Deleterious mutants are shown in magenta tones; their clones are typically small. Neutral clones are shown green; their size distribution is broad. Advantageous mutations (red tones) are even more broadly distributed, as large sectors establish more often. In the absence of environmental heterogeneity, the clone size distribution $P (X > x)$ was very broad, with a low-frequency power-law regime $x^{- 2 / 5}$ corresponding to mutant bubbles and a steeper power-law at high frequencies characterizing sector sizes (Fusco et al., 2016). A deleterious fitness effect $s$ of the mutations created an effective cut-off because sectors no longer formed, whereas positive $s$ increased the likelihood of high-frequency clones, because sectors establish more often and grow to larger frequencies when they do.
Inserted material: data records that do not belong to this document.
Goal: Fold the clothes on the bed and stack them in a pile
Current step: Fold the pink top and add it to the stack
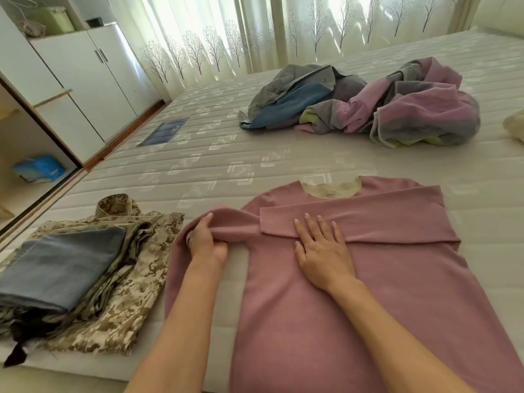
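Observation:
A pink long-sleeved top (382,293) lies flat on the mattress (198,160), neck pointing away from me. Its right sleeve is folded across the chest. My left hand (205,242) grips the bunched left sleeve at the top's left shoulder. My right hand (320,248) lies flat with fingers spread on the chest, over the edge of the folded sleeve. To the left sits a pile of folded clothes: a grey-blue piece (59,270) on top of camouflage garments (136,282).
A heap of unfolded pink, grey and blue clothes (368,106) lies further back on the bed. White cabinets (85,80) stand along the left side, curtains (283,29) behind. A pale item (514,126) shows at the right edge.

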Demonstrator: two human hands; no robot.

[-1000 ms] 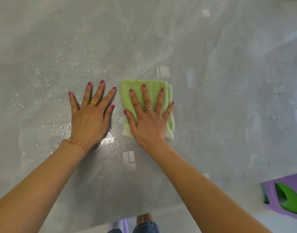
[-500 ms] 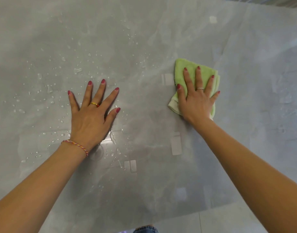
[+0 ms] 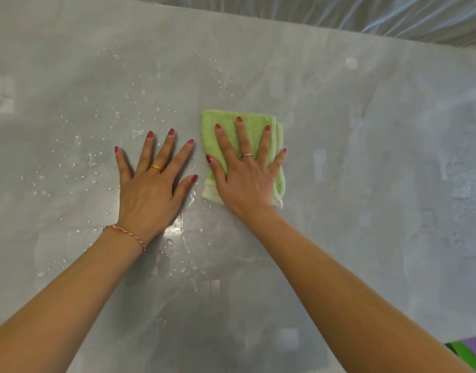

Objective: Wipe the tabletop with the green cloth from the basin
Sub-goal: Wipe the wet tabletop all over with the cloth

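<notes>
A folded light-green cloth (image 3: pixel 254 125) lies on the glossy grey tabletop (image 3: pixel 366 157), just right of the middle. My right hand (image 3: pixel 245 181) rests flat on the cloth with fingers spread, pressing it down and covering most of it. My left hand (image 3: pixel 150 195) lies palm down on the bare table right beside it, fingers apart, holding nothing. Its thumb is close to the cloth's left edge without touching it. No basin is in view.
Water droplets (image 3: pixel 78 141) are scattered over the table to the left of and beyond my left hand, with a wet patch (image 3: pixel 177 232) near its wrist. Clear plastic sheeting (image 3: pixel 366 14) hangs past the far edge. A purple and green object (image 3: pixel 471 351) shows at the bottom right corner.
My right hand slid the cloth away to the right, then brought it back left beside my left hand. My left hand stayed planted in place.
</notes>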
At the critical obstacle density, we found that a neutral clone size distribution that was remarkably similar to what we found without environmental heterogeneity (b, inset). By contrast, selective differences between mutants and wild type had a much less pronounced effect on the clone size distribution as the density of obstacles increased. The clone size distribution for both beneficial and deleterious mutations thus resembled the distribution for neutral mutations. In simulations at the critical obstacle density $ρ = ρ_{c}$ , $P (X > x)$ became roughly independent of $s$ , such that fitness effects associated with the mutations were effectively inconsequential at the level of individual clones.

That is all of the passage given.